Ultimately, a commodity can only become money when a portion of its value is derived from the prospect of exchanging it, i.e., it contains exchange value.
Clearly, exchange-value is a crucial aspect when considering money (or a potential money) and not something that should be overlooked. The task of figuring out whether gold continues to carry the potential to act as money is essentially the task of figuring out whether or not gold still possesses exchange-value, and if it does, just how much.
Gold would seem to fit the bill in this respect, with investors trading gold devoid any intention of using its services directly by, for example, turning it into jewellery, etc. Nevertheless, gold would seem to hold even more traits – edging it closer to achieving currency status – than just containing an insignificant amount of exchange-value.
When a commodity becomes a medium of exchange its value increases due to its added exchange-value. The opposite is true when a commodity ceases to act as a medium of exchange; it loses value due to its lack of exchangeability.
This is precisely what happened with silver in 1873, and gold between 1914 and 1918. 1873 saw the demonetization of silver in most countries, and the period between 1914 and 1918 saw a very considerable drop in the price of gold when it was replaced by bank-notes and Treasury notes.
Nonetheless, because money emerges spontaneously from the market, we would expect a commodity to slowly increase in absolute value – due to its increasing exchange value – as it gradually evolves into a medium of exchange.
As it stands, gold’s value is at a relatively high level when compared to past performance. Admittedly, some of this value was due to bubble activity, however, despite a sizable correction, gold’s price seems to have stabilised and remains at a high level.
In 2011 former Federal Reserve Chairman, Ben Bernanke, had the question of whether or not gold was still money put to him by Congressman Ron Paul. Bernanke responded in the negative and was correct in his assertion. However, he went on to claim the reason the Federal Reserve held its reserves in gold rather than diamonds was tradition. A more likely reason for Federal reserves being denominated in gold is gold’s potential as money.
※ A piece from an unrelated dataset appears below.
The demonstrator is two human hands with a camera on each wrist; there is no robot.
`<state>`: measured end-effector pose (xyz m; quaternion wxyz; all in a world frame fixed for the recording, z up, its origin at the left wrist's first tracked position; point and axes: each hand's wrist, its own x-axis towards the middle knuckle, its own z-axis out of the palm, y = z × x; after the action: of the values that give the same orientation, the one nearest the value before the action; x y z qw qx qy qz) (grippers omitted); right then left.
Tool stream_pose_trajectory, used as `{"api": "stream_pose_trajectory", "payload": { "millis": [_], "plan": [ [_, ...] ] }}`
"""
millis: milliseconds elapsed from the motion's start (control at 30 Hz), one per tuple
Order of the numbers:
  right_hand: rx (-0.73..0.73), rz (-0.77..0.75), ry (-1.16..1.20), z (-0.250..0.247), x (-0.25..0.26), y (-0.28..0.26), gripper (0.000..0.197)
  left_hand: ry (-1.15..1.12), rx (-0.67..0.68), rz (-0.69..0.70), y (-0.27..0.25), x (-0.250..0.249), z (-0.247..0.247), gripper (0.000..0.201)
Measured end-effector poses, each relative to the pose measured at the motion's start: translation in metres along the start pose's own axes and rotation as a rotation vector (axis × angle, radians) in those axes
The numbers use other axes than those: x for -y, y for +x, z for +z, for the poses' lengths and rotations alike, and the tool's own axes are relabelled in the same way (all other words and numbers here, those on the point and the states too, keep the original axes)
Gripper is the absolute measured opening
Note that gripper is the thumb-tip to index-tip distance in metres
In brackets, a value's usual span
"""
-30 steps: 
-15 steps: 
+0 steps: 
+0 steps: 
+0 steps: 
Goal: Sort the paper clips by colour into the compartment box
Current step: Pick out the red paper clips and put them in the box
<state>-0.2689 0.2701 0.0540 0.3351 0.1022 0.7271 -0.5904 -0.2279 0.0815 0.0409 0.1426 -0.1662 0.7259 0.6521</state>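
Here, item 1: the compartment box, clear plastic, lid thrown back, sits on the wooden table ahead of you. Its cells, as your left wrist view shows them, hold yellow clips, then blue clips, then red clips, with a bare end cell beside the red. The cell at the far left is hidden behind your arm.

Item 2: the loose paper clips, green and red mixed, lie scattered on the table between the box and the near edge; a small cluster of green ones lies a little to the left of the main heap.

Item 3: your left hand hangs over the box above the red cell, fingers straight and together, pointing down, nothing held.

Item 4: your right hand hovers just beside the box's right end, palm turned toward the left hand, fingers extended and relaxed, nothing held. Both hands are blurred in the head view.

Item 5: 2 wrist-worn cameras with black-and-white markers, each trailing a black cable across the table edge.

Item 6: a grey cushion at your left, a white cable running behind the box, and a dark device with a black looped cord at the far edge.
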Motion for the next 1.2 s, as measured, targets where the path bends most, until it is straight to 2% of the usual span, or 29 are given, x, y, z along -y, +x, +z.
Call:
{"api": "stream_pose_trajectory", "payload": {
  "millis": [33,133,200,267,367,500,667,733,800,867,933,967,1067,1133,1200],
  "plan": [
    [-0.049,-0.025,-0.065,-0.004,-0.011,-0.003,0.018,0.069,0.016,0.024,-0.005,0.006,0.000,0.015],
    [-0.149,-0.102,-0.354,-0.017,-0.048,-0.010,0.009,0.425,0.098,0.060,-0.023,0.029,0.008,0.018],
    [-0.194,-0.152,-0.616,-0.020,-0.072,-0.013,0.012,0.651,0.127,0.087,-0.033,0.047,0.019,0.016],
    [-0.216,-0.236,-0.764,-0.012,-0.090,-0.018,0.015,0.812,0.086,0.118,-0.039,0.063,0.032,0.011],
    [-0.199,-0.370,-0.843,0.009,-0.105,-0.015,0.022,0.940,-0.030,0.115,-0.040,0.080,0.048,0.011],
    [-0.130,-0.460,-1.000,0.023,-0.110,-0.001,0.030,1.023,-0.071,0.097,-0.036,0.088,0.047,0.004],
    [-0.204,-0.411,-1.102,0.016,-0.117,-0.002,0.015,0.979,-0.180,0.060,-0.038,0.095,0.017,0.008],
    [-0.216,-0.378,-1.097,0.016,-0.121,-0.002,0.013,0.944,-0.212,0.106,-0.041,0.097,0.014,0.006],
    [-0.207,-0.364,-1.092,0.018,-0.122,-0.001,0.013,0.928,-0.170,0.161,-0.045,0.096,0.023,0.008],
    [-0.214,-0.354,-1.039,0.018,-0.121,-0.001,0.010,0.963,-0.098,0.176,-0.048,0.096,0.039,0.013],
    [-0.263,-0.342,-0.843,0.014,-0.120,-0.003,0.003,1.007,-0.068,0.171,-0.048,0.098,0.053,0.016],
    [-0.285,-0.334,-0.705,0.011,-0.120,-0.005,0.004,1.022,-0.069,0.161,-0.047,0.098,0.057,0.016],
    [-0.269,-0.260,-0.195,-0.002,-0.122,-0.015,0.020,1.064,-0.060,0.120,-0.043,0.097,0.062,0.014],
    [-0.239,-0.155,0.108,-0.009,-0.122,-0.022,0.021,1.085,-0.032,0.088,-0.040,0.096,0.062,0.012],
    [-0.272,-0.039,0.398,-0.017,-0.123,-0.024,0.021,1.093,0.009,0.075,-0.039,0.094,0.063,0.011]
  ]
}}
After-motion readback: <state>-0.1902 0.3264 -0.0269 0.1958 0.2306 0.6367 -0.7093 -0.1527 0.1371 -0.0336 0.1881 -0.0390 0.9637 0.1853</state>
Gold would still appear to possess all the potential to become money once again, and although gold’s efficacy as money can and has been called into question, these are mostly baseless criticisms confusing money’s role. Money should operate as a medium of exchange and not a government tool used to create growth.
Murray N. Rothbard (1962) ‘’In Search of a Monetary Constitution’’ Cambridge, MA: Harvard University Press, pp. 94-136.
Ludwig von Mises (1949) ‘’Human Action: A Treatise on Economics’’ Yale University Press.
John Maynard Keynes (1924) ‘’Monetary Reform’’.